#### EXERCISE REQUIREMENTS:
Output range, inclusive: from the line containing "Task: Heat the" to the line containing "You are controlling". Restate those lines from the data below word for word and only those.

#### SOURCE MATERIAL:
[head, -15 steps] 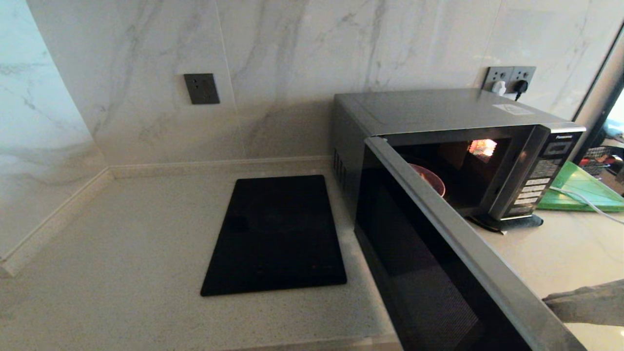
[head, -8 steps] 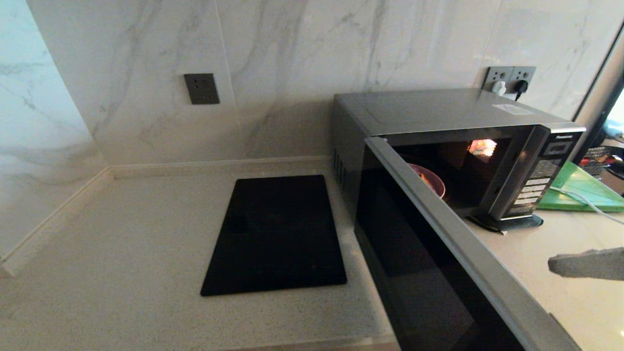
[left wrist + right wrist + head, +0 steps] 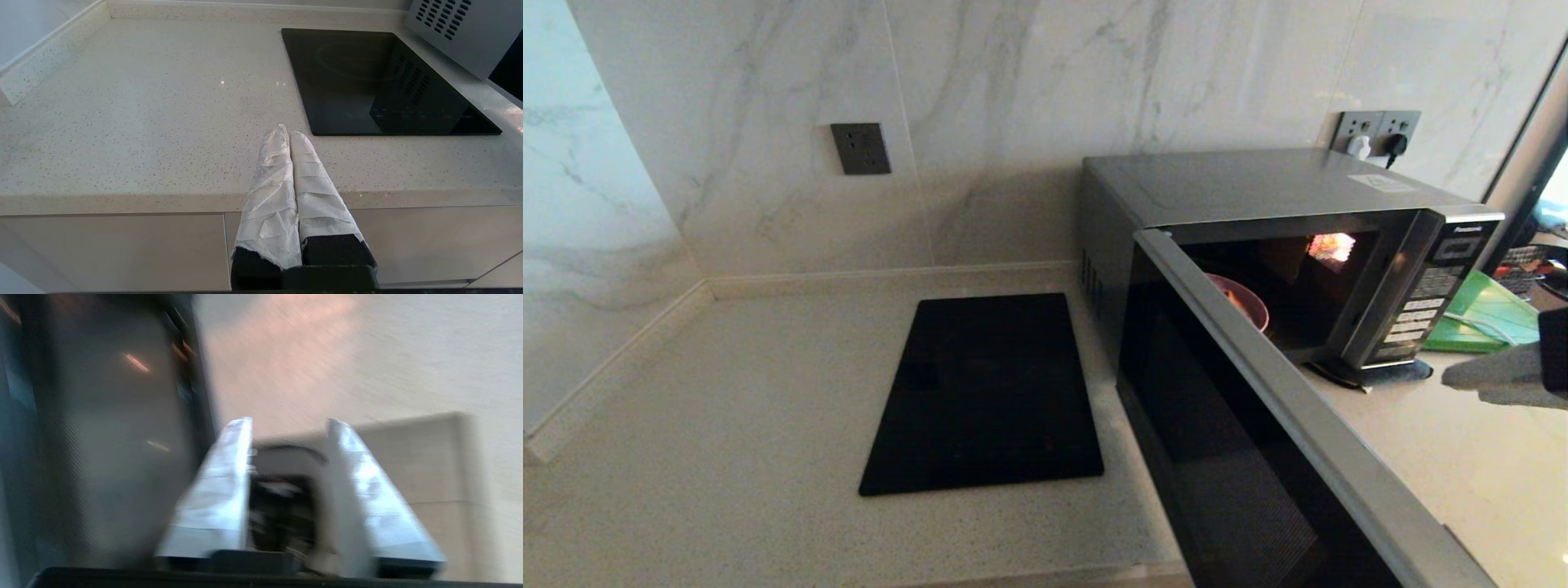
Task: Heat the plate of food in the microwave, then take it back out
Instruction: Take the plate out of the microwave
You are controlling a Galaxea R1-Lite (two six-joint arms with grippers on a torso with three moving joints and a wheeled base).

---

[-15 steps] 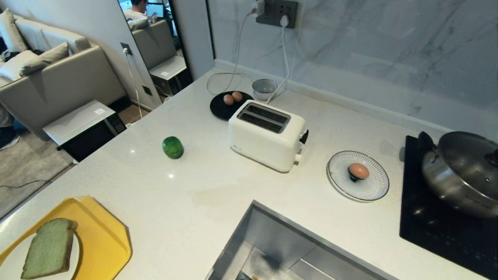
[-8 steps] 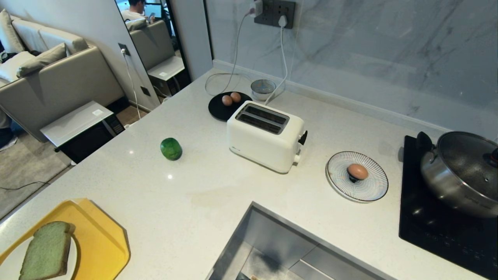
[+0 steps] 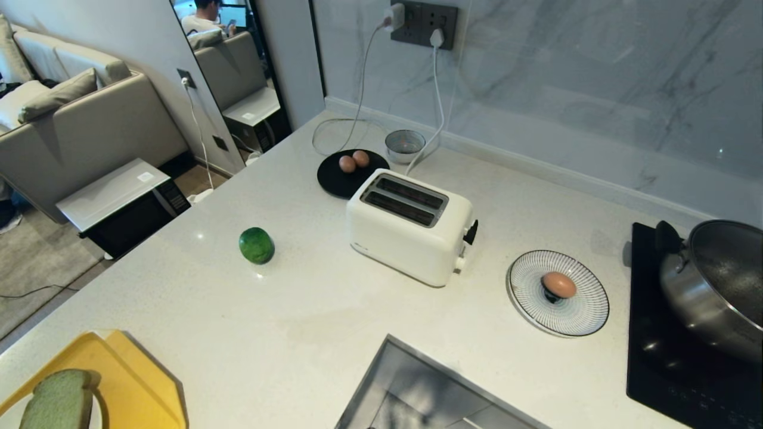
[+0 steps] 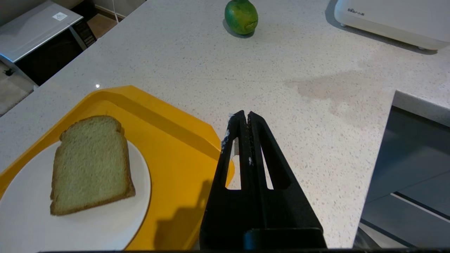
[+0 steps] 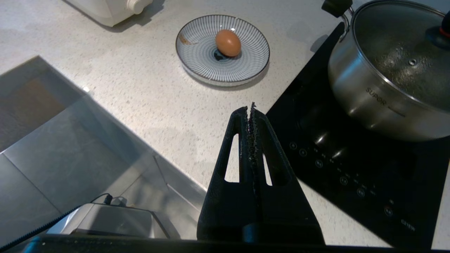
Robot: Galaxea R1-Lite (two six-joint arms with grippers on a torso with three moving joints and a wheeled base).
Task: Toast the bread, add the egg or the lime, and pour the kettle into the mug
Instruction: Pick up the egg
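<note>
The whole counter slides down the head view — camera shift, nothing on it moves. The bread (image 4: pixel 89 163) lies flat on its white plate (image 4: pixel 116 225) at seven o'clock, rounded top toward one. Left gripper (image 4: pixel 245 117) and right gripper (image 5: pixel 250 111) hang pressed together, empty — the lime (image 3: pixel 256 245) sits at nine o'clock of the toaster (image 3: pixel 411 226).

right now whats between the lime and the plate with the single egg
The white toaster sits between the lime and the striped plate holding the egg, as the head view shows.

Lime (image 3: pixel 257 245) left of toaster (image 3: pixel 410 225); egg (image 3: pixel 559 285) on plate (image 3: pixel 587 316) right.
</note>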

#### EXERCISE OUTPUT:
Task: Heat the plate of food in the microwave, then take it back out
Instruction: Take the plate out of the microwave
You are controlling a Galaxea R1-Lite (two six-joint arms with grippers on a torso with three moving joints and a wheeled base).

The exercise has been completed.